Can pass, but never leave.

A fear that exists there and can be called forth.

Like an omen as well. Because that fear, it disappears for a long time but returns when she gets older and contributes so that she, many years later, in her teens, will take her own life: goes and shoots herself at Bule Marsh.

Just sixteen years old—and incomprehensible. At the same time not. Because by that time there is also another story. Doris’s own, private one. Because what also happens and very soon, already the following spring, after Doris arrives at the cousin’s house, is that she starts going out on her own. On the prowl for a companion of the same age, a friend of her own. Because despite everything, things become a bit humdrum with the cousin’s mama and the older cousins at the cousin’s property.
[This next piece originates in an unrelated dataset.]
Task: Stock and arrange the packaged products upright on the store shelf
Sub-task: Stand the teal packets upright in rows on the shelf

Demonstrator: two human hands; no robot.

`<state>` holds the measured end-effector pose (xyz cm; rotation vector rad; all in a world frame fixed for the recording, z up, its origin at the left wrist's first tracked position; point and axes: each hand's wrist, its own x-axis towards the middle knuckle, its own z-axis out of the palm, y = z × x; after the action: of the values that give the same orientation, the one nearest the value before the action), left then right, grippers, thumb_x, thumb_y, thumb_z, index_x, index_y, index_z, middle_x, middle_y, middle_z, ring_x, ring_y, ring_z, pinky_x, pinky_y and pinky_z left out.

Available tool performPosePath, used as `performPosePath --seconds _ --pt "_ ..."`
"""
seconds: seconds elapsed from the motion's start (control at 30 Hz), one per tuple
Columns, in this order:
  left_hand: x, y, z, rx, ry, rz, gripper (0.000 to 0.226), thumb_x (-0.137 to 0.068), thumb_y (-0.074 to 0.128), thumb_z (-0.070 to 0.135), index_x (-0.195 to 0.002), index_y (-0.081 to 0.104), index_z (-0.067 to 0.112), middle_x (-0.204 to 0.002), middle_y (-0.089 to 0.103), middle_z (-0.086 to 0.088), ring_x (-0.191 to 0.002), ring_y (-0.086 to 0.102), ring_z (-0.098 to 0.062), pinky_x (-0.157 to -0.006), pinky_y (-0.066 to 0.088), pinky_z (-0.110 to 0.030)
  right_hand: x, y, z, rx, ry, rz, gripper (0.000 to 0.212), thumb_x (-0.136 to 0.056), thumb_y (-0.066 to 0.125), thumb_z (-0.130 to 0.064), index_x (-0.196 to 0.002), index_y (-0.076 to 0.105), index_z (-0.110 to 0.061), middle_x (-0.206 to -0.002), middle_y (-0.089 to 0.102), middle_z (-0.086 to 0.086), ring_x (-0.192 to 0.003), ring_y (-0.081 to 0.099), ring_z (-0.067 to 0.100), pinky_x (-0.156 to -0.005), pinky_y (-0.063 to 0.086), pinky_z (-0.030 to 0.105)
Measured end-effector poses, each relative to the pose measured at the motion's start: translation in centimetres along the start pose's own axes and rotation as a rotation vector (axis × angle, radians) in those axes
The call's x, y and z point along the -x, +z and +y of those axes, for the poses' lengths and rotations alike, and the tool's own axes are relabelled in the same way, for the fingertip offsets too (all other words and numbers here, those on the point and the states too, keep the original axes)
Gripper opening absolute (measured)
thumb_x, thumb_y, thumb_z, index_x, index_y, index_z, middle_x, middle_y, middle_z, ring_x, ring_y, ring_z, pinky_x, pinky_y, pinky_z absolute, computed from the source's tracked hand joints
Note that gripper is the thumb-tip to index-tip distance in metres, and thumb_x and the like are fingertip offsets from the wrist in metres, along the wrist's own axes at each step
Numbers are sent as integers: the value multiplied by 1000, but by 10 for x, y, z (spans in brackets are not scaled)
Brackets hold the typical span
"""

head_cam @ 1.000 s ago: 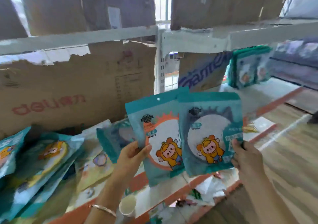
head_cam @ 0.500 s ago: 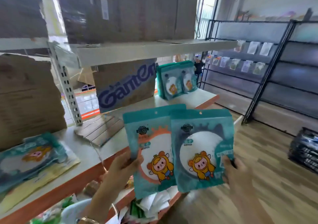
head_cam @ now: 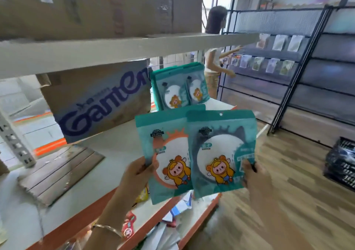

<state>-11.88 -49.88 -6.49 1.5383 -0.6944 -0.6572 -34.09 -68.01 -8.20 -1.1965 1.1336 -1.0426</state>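
I hold two teal mirror packages with a cartoon figure upright in front of the white shelf (head_cam: 115, 151). My left hand (head_cam: 137, 174) grips the left edge of the orange-ringed package (head_cam: 165, 153). My right hand (head_cam: 253, 178) grips the right edge of the grey-ringed package (head_cam: 221, 149), which overlaps the first. Farther back on the same shelf, a stack of matching teal packages (head_cam: 178, 88) stands upright beside a Ganten cardboard box (head_cam: 99, 103).
A brown slatted panel (head_cam: 57, 173) lies flat on the shelf at the left. Large cardboard boxes (head_cam: 96, 5) fill the upper shelf. Loose packets clutter the lower shelf (head_cam: 169, 223). A person (head_cam: 213, 61) stands at a black wire rack (head_cam: 278, 61) behind. Wooden floor lies to the right.
The view has swung right along the shelf, from the pile of flat packages to the standing stack by the Ganten box. Both packages stay in my hands and are nearer the stack.
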Motion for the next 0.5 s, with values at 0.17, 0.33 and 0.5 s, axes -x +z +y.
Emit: performPosePath --seconds 0.17,0.33,0.5 --pt "-91 14 -2 -55 16 58 18 -89 60 8 -88 58 -10 -75 63 -15 -70 63 -24 -70 51 -39 -93 35 -16 15 -41 -47 15 -97 48 -15 -99 58 -4 -80 57 8 -67 52 23 -51 46 29" --pt "-156 24 9 -64 8 125 21 -88 60 9 -89 59 -12 -81 55 -13 -77 51 -22 -71 39 -37 -171 67 -28 8 -10 -137 15 -98 47 -19 -102 56 -8 -88 58 8 -69 51 19 -57 43 31" --pt "-198 43 15 -27 -25 144 12 -90 58 13 -98 64 6 -98 69 -13 -89 65 -29 -85 52 -45 -230 92 -28 -3 10 -201 16 -99 44 -22 -107 53 -11 -90 59 5 -74 54 18 -62 46 30"
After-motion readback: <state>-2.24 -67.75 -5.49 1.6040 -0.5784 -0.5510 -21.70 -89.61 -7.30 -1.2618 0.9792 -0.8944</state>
And she finds her way to the house in the darker part, completely new then. And a girl the same age lives there. Her name is Sandra Wärn and she becomes like fat on bacon with Doris for many years. A friendship that becomes love for Doris and that Doris enters into hook, line, and sinker. But it ceases, a fight, some misunderstanding, as can happen between two who are close, maybe too close—and when it suddenly ends Doris is skinless.